In [2]:
!pip install pandas numpy scikit-learn lightgbm tqdm




In [3]:
from google.colab import drive
drive.mount('/content/drive')


DATA_PATH = '/content/drive/MyDrive/68e8d1d70b66d_student_resource/student_resource/dataset/'


Mounted at /content/drive


In [4]:
import pandas as pd

train_df = pd.read_csv(DATA_PATH + 'train.csv')
test_df = pd.read_csv(DATA_PATH + 'test.csv')

print("Train shape:", train_df.shape)
print("Test shape:", test_df.shape)
train_df.head()


Train shape: (75000, 4)
Test shape: (75000, 3)


Unnamed: 0,sample_id,catalog_content,image_link,price
0,33127,"Item Name: La Victoria Green Taco Sauce Mild, ...",https://m.media-amazon.com/images/I/51mo8htwTH...,4.89
1,198967,"Item Name: Salerno Cookies, The Original Butte...",https://m.media-amazon.com/images/I/71YtriIHAA...,13.12
2,261251,"Item Name: Bear Creek Hearty Soup Bowl, Creamy...",https://m.media-amazon.com/images/I/51+PFEe-w-...,1.97
3,55858,Item Name: Judee’s Blue Cheese Powder 11.25 oz...,https://m.media-amazon.com/images/I/41mu0HAToD...,30.34
4,292686,"Item Name: kedem Sherry Cooking Wine, 12.7 Oun...",https://m.media-amazon.com/images/I/41sA037+Qv...,66.49


In [5]:
import pandas as pd
import numpy as np
import re
from sklearn.model_selection import train_test_split
from sklearn.feature_extraction.text import TfidfVectorizer
from sklearn.metrics import mean_absolute_error
import lightgbm as lgb


In [6]:
def clean_text(text):
    text = str(text).lower()
    text = re.sub(r'[^a-z0-9 ]', ' ', text)
    text = re.sub(r'\s+', ' ', text).strip()
    return text

train_df['clean_text'] = train_df['catalog_content'].apply(clean_text)
test_df['clean_text'] = test_df['catalog_content'].apply(clean_text)

print("✅ Text cleaned successfully!")


✅ Text cleaned successfully!


In [7]:

tfidf = TfidfVectorizer(max_features=8000, ngram_range=(1,2))
X_train = tfidf.fit_transform(train_df['clean_text'])
X_test = tfidf.transform(test_df['clean_text'])
y_train = train_df['price']

print("✅ TF-IDF vectorization complete!")
print("X_train shape:", X_train.shape)


✅ TF-IDF vectorization complete!
X_train shape: (75000, 8000)


In [8]:
X_tr, X_val, y_tr, y_val = train_test_split(X_train, y_train, test_size=0.2, random_state=42)
print("Train/Val split done:", X_tr.shape, X_val.shape)

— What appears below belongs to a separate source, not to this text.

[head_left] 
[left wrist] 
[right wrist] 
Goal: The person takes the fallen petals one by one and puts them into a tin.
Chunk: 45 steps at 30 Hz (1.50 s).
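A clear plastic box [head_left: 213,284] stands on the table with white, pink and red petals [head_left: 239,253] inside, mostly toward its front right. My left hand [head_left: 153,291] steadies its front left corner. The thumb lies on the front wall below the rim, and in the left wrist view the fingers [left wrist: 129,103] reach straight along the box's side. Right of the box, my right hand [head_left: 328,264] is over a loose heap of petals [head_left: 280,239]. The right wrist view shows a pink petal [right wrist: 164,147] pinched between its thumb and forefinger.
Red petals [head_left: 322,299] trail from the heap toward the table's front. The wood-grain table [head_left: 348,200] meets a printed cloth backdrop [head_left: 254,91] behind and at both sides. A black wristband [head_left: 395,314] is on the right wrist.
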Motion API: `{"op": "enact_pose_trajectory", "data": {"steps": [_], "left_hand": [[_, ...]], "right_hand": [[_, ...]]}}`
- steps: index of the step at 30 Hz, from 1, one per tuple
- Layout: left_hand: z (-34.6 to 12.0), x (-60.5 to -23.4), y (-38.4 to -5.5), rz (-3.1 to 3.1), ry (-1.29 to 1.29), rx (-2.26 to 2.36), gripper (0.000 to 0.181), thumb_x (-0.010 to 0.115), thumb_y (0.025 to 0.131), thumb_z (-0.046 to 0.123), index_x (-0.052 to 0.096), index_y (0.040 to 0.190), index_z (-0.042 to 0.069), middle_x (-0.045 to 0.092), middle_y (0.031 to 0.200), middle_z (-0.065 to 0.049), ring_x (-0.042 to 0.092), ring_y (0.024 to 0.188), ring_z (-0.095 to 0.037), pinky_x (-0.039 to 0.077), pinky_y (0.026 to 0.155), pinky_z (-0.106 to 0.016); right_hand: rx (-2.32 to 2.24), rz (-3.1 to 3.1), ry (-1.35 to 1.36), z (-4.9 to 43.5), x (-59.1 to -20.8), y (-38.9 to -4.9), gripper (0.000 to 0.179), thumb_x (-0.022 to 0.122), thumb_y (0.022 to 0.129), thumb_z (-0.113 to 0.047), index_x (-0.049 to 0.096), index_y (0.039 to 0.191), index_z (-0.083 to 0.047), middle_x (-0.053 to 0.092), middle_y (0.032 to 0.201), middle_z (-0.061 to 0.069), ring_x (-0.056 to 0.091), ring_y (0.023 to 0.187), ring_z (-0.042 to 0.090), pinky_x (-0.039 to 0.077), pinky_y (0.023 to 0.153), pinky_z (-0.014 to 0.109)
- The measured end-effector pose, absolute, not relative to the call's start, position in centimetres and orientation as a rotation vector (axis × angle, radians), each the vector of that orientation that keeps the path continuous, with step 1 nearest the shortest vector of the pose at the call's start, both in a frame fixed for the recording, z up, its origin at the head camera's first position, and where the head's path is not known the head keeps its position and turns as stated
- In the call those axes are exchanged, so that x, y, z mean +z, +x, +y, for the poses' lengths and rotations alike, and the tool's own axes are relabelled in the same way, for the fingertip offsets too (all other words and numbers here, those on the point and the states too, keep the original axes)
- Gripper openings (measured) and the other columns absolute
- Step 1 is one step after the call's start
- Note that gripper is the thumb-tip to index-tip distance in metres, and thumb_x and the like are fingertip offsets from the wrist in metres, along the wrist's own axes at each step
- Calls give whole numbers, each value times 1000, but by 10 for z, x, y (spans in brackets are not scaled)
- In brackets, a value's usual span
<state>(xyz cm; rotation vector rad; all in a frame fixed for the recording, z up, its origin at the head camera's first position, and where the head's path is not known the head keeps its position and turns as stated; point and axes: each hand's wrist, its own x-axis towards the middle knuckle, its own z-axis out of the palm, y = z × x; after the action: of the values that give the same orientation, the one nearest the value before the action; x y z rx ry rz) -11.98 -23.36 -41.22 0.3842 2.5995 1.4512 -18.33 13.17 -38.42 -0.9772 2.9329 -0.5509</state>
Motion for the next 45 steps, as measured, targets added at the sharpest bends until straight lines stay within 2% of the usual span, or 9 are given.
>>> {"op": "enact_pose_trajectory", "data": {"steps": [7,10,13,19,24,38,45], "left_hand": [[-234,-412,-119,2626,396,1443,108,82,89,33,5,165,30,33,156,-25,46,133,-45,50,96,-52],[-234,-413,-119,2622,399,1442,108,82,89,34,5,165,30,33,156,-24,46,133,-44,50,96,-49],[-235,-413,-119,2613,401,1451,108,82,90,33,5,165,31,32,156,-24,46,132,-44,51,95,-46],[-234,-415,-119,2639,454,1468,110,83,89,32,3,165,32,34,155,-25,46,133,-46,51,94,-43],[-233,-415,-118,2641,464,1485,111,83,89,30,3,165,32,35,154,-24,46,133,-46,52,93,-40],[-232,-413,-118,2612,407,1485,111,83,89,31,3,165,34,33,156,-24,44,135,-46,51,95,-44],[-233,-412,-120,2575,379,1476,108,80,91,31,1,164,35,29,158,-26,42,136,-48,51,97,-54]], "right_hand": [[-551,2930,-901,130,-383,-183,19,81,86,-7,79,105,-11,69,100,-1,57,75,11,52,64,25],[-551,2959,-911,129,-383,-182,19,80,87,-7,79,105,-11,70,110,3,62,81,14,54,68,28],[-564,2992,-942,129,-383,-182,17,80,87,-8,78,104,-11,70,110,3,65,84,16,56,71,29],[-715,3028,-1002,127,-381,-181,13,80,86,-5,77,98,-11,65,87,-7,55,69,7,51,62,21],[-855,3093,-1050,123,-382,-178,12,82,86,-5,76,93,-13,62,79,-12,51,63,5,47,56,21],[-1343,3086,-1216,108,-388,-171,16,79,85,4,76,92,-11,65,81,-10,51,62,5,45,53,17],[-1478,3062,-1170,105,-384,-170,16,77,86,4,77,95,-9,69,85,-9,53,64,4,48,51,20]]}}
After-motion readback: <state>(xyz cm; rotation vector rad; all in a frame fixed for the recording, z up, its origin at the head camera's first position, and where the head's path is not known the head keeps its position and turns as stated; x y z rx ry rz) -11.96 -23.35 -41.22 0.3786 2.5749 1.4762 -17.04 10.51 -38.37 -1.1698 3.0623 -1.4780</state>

Train/Val split done: (60000, 8000) (15000, 8000)


In [10]:
import lightgbm as lgb

model = lgb.LGBMRegressor(
    n_estimators=1000,
    learning_rate=0.05,
    num_leaves=64,
    subsample=0.8,
    colsample_bytree=0.8,
    random_state=42,
    device='gpu'
)


In [11]:
from lightgbm import early_stopping, log_evaluation

model.fit(
    X_tr, y_tr,
    eval_set=[(X_val, y_val)],
    eval_metric='mae',
    callbacks=[early_stopping(stopping_rounds=50), log_evaluation(100)]
)


[LightGBM] [Info] This is the GPU trainer!!
[LightGBM] [Info] Total Bins 1113617
[LightGBM] [Info] Number of data points in the train set: 60000, number of used features: 8000
[LightGBM] [Info] Using GPU Device: Tesla T4, Vendor: NVIDIA Corporation
[LightGBM] [Info] Compiling OpenCL Kernel with 256 bins...
[LightGBM] [Info] GPU programs have been built
[LightGBM] [Info] Size of histogram bin entry: 8
[LightGBM] [Info] 24 dense feature groups (1.37 MB) transferred to GPU in 0.003137 secs. 1 sparse feature groups
[LightGBM] [Info] Start training from score 23.598634
Training until validation scores don't improve for 50 rounds
[100]	valid_0's l1: 13.657	valid_0's l2: 1112.56
[200]	valid_0's l1: 13.2586	valid_0's l2: 1087.58
[300]	valid_0's l1: 13.0827	valid_0's l2: 1078.01
[400]	valid_0's l1: 12.9901	valid_0's l2: 1072.95
[500]	valid_0's l1: 12.9273	valid_0's l2: 1069.56
[600]	valid_0's l1: 12.8836	valid_0's l2: 1067.62
Early stopping, best iteration is:
[593]	valid_0's l1: 12.8849	valid_

In [12]:

y_pred = model.predict(X_test, num_iteration=model.best_iteration_)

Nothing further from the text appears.